RFC: Simplify decimal (#2440) #2477

tustvold · 2022-08-17T10:46:39Z

Which issue does this PR close?

Rationale for this change

Whilst reviewing #2439 I felt something was a bit off, this was my quick attempt to simplify things. If we are going to do this, we should probably get it in before the release on Thursday.

What changes are included in this PR?

Rather than using const generic, we use named type structs. This is the same approach we use elsewhere in the codebase, with Int32Type, etc...

Are there any user-facing changes?

Yes, this changes the low-level details of how decimal arrays are handled

tustvold · 2022-08-17T10:48:26Z

arrow/src/array/iterator.rs

-    `DecimalIter` iterates `Decimal128` values as i128 values. \
-    This is kept mostly for back-compatibility purpose. Suggests to use `Decimal128Array.iter()` \
-    that returns `Decimal128Iter`.")]
-pub struct DecimalIter<'a> {


I wanted to reuse this name, as BasicDecimal is confusing. It isn't vital we remove it, but I think it is better to not be stuck on a stale name

tustvold · 2022-08-17T10:49:23Z

arrow/src/util/decimal.rs

 }

-impl<const BYTE_WIDTH: usize> BasicDecimal<BYTE_WIDTH> {
-    #[allow(clippy::type_complexity)]
-    const MAX_PRECISION_SCALE_CONSTRUCTOR_DEFAULT_TYPE: (


This was the main thing that felt a bit off, we constrain the permitted constants here, but then also seal the trait in #2439. The whole thing just felt a little esoteric and hard to follow

The weird thing I find is that, the rust compiler does the constant evaluation lazily. For example,

BasicDecimal<1>::try_new(...);

will cause a compiler error: "invalid byte length" because the constants we defined in the impl BasicDecimal are used in the try_new function. However, hackers can run

BasicDecimal<1>::new(...);

without neither compiler error nor runtime error, because no constant is used in this method, so the compiler will not evaluate these constant.

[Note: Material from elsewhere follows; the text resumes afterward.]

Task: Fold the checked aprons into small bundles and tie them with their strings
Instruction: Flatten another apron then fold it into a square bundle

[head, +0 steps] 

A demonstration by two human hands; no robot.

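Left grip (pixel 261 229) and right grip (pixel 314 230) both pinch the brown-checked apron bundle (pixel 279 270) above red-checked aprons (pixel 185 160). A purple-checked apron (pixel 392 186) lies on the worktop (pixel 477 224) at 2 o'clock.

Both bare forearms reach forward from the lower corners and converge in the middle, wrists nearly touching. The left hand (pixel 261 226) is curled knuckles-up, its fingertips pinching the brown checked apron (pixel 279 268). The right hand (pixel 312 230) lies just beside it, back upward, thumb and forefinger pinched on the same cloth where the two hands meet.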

In a word, a hacker can successfully use an invalid decimal type as long as they never touch the constants defined in the impl BasicDecimal.

Agreed, this is part of what makes me feel that perhaps using const generics in this way doesn't provide the best UX

I think the truth is that, the rust compiler compiles all generic types lazily.
It will only compile the types and methods that are used to avoid large binary output.

HaoYang670 · 2022-08-17T13:12:41Z

Personally, I think what makes implementing Decimal elegantly a hard thing is that the behavior of Decimal is in the middle of trait bound and generic type:

Trait (Different structure, same behaviour).
/\
 |
\/
Decimal128/256  (very similar structure, but not similar behaviour)  
/\
 |
\/
Generic Type (silmilar structure, similar behaviour)

So far, a consensus is that whatever the choice is, we have to implement some part of Decimal128 and Decimal256 separately (although macro can help to simplify this). (For example, the validation function) As currently, Decimal128 is binding to i128 and Decimal256 is binding to [u8; 32] or BigInt.

tustvold · 2022-08-17T13:25:06Z

we have to implement some part of Decimal128 and Decimal256 separately

Perhaps, although the lower you push the differences the more code can be shared. To ground this concretely in what this PR does, the validation logic could be placed on DecimalType, with everything else generic. Or to put it another way, this PR doesn't lose any flexibility over using const generics, but is simpler and more easily extensible.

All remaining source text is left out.